5 Challenges of Teamwork
There are multiple challenges of working in a team. As a leader, one has to be available for their team members and must understand their concerns to ensure that they stay productive and engaged. The following are some of the teamwork challenges and how one can overcome them.
5 Challenges of Teamwork
1. Role Uncertainty
Role uncertainty is one of the most common challenges of group work. There are a lot of differences between working as an individual employee and working as a part of a team. When you work with a team, your responsibilities are shared with other team members.
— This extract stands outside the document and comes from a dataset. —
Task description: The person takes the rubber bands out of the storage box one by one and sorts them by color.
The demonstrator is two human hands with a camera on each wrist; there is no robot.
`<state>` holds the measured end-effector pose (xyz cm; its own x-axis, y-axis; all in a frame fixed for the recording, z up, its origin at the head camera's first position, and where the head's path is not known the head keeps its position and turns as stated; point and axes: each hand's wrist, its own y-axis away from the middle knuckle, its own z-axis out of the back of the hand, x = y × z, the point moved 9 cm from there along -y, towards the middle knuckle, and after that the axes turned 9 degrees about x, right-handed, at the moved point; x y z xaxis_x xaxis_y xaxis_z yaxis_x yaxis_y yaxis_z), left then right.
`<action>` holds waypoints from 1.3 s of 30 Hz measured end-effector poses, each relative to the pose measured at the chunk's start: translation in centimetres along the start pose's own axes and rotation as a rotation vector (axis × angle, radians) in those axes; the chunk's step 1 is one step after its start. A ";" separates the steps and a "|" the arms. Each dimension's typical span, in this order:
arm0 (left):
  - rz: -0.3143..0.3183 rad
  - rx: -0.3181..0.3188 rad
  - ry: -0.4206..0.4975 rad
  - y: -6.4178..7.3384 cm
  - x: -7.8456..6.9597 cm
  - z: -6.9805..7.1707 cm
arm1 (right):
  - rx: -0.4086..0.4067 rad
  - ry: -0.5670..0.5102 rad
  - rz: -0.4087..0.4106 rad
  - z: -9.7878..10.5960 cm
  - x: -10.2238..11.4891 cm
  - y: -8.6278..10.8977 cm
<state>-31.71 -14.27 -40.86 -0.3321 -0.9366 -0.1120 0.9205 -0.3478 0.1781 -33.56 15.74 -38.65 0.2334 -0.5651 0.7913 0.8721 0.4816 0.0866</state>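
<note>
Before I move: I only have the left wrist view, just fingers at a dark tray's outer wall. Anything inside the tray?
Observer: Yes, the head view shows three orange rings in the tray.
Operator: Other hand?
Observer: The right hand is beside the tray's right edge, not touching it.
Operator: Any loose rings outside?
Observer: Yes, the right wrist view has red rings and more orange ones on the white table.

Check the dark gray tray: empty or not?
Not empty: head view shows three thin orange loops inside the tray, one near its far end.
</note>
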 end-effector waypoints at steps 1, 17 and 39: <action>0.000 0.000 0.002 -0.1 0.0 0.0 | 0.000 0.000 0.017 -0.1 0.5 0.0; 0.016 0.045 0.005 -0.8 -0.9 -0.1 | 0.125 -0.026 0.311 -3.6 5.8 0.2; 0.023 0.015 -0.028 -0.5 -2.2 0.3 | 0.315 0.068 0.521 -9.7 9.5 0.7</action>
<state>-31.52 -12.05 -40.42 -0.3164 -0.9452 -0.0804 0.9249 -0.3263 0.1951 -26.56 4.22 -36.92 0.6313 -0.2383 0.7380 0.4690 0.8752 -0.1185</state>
This culture of shared responsibilities might be a little hard to get used to if you have never worked with a team before. Working with many people can create confusion about your role in the team, resulting in multiple people taking up the same responsibility or leaving out some vital tasks. Asking the manager of the team clearly about your role in the team could help avoid these situations.
2. Lack Of Trust
When you work as an individual, you are used to making decisions and completing tasks individually. But when you work with a team, you have to trust your teammates and let them make a few decisions for the team.
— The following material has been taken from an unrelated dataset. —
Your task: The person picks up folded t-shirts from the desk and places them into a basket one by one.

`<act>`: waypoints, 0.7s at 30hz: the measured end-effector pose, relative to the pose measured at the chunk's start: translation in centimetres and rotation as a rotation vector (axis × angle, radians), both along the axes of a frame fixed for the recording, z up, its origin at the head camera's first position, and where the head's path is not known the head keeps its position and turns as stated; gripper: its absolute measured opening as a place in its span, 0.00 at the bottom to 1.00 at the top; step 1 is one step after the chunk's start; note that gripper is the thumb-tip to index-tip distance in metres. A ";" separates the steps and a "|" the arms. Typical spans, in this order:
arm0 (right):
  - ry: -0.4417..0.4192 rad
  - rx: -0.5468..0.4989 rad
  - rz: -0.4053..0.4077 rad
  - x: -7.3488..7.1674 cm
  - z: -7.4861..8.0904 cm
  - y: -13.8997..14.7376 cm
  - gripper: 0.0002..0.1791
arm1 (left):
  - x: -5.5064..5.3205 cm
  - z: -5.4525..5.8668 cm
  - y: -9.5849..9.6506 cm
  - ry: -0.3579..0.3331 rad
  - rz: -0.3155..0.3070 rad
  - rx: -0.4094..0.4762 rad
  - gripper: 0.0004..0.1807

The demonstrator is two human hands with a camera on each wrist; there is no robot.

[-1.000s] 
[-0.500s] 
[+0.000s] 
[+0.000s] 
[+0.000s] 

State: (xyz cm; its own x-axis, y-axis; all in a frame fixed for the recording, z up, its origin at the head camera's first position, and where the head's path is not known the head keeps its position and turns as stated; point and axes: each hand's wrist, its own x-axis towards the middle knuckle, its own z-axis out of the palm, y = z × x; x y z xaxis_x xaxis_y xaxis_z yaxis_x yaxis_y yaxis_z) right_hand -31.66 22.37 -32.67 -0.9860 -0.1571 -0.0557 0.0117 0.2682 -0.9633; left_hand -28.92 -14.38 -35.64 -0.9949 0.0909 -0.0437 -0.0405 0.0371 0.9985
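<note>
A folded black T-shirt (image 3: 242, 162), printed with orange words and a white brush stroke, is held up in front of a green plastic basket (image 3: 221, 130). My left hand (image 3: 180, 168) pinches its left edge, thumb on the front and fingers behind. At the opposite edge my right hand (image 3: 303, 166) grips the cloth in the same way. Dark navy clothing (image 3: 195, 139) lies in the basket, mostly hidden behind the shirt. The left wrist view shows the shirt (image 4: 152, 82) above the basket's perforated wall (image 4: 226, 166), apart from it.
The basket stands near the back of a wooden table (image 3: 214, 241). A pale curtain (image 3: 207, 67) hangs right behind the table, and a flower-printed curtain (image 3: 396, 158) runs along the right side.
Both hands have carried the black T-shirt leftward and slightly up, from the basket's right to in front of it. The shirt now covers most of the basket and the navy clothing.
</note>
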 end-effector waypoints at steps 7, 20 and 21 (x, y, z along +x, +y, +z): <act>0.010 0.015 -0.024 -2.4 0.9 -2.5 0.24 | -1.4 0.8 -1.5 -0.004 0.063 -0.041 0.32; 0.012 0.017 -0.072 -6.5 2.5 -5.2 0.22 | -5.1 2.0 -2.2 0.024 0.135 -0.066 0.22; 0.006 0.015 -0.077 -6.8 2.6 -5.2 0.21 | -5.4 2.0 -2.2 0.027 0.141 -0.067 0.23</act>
Sometimes, team members make mistakes and it could be hard for you to trust them with any other decision. But as a team, it is important to trust your teammates and function. Building trust goes a long way in resolving the challenges of group work.
3. Unclear Goals
Some employees perform better when they function as a team, and some perform better than individual contributors. One reason for this could be setting the right goals. You can easily set the right goals for yourself as an individual contributor, but when you are a part of the team, you have to consider your teammates before setting goals.
One of the most common reasons for conflicts in teams is the ambiguity of goals. If you are not on the same page with your other teammates about your goals, it affects the productivity of the entire team, so communicate with the team/ manager and be clear about your goals.
4. Disengagement
Disengagement is one of the most common challenges of group work faced by everyone in the workplace. Teams tend to get disengaged when there’s a lack of proper direction or vision. Team members fail to understand their role in the bigger picture, which leads to lack of motivation.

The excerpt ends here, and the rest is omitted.